**Task instructions**
Output every line below exactly.

**Given information**
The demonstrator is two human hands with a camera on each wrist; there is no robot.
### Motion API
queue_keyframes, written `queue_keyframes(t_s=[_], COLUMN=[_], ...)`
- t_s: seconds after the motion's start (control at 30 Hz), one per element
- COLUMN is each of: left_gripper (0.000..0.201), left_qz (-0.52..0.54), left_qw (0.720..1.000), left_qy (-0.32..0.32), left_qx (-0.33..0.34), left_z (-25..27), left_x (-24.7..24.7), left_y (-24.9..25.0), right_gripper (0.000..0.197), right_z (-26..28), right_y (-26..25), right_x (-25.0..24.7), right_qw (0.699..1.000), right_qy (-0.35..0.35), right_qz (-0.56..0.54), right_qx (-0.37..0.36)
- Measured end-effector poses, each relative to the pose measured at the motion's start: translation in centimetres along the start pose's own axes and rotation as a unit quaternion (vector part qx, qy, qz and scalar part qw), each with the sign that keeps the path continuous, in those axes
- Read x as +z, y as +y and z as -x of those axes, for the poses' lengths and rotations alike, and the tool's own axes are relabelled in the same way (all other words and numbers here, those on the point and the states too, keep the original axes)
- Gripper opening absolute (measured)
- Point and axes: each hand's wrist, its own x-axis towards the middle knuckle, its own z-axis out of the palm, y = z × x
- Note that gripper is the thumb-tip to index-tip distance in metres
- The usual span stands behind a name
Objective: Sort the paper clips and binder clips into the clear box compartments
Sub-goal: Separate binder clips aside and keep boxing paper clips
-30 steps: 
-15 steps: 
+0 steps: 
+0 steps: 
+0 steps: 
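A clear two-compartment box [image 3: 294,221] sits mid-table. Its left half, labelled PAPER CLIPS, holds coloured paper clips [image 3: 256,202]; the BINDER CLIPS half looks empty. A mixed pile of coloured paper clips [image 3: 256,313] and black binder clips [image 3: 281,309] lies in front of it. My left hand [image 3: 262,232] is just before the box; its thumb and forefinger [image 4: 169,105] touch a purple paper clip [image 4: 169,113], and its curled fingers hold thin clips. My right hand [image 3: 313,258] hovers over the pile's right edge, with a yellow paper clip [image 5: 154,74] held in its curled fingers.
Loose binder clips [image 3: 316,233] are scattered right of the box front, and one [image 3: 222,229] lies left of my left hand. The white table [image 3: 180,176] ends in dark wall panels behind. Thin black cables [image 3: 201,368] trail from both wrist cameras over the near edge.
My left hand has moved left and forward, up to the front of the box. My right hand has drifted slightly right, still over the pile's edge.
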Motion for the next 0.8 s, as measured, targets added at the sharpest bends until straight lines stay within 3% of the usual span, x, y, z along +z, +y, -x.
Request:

**Output for this exercise**
The demonstrator is two human hands with a camera on each wrist; there is no robot.
### Motion API
queue_keyframes, written `queue_keyframes(t_s=[_], COLUMN=[_], ...)`
- t_s: seconds after the motion's start (control at 30 Hz), one per element
- COLUMN is each of: left_gripper (0.000..0.201), left_qz (-0.52..0.54), left_qw (0.720..1.000), left_qy (-0.32..0.32), left_qx (-0.33..0.34), left_z (-25..27), left_x (-24.7..24.7), left_y (-24.9..25.0), right_gripper (0.000..0.197), right_z (-26..28), right_y (-26..25), right_x (-25.0..24.7), right_qw (0.699..1.000), right_qy (-0.35..0.35), right_qz (-0.56..0.54), right_qx (-0.37..0.36)
- Measured end-effector poses, each relative to the pose measured at the motion's start: translation in centimetres along the start pose's own axes and rotation as a unit quaternion (vector part qx, qy, qz and scalar part qw), each with the sign that keeps the path continuous, in those axes
- Read x as +z, y as +y and z as -x of those axes, for the poses' lengths and rotations alike, and the tool's own axes are relabelled in the same way (all other words and numbers here, those on the point and the states too, keep the original axes)
- Gripper opening absolute (measured)
- Point and axes: each hand's wrist, its own x-axis towards the middle knuckle, its own z-axis out of the palm, y = z × x
- Note that gripper is the thumb-tip to index-tip distance in metres
- The usual span stands behind a name
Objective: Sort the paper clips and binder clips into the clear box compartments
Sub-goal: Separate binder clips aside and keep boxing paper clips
-30 steps: 
-15 steps: 
+0 steps: 
+0 steps: 
+0 steps: 
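A clear two-compartment box [image 3: 294,221] sits mid-table. Its left half, labelled PAPER CLIPS, holds coloured paper clips [image 3: 256,202]; the BINDER CLIPS half looks empty. A mixed pile of coloured paper clips [image 3: 256,313] and black binder clips [image 3: 281,309] lies in front of it. My left hand [image 3: 262,232] is just before the box; its thumb and forefinger [image 4: 169,105] touch a purple paper clip [image 4: 169,113], and its curled fingers hold thin clips. My right hand [image 3: 313,258] hovers over the pile's right edge, with a yellow paper clip [image 5: 154,74] held in its curled fingers.
Loose binder clips [image 3: 316,233] are scattered right of the box front, and one [image 3: 222,229] lies left of my left hand. The white table [image 3: 180,176] ends in dark wall panels behind. Thin black cables [image 3: 201,368] trail from both wrist cameras over the near edge.
My left hand has moved left and forward, up to the front of the box. My right hand has drifted slightly right, still over the pile's edge.
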Motion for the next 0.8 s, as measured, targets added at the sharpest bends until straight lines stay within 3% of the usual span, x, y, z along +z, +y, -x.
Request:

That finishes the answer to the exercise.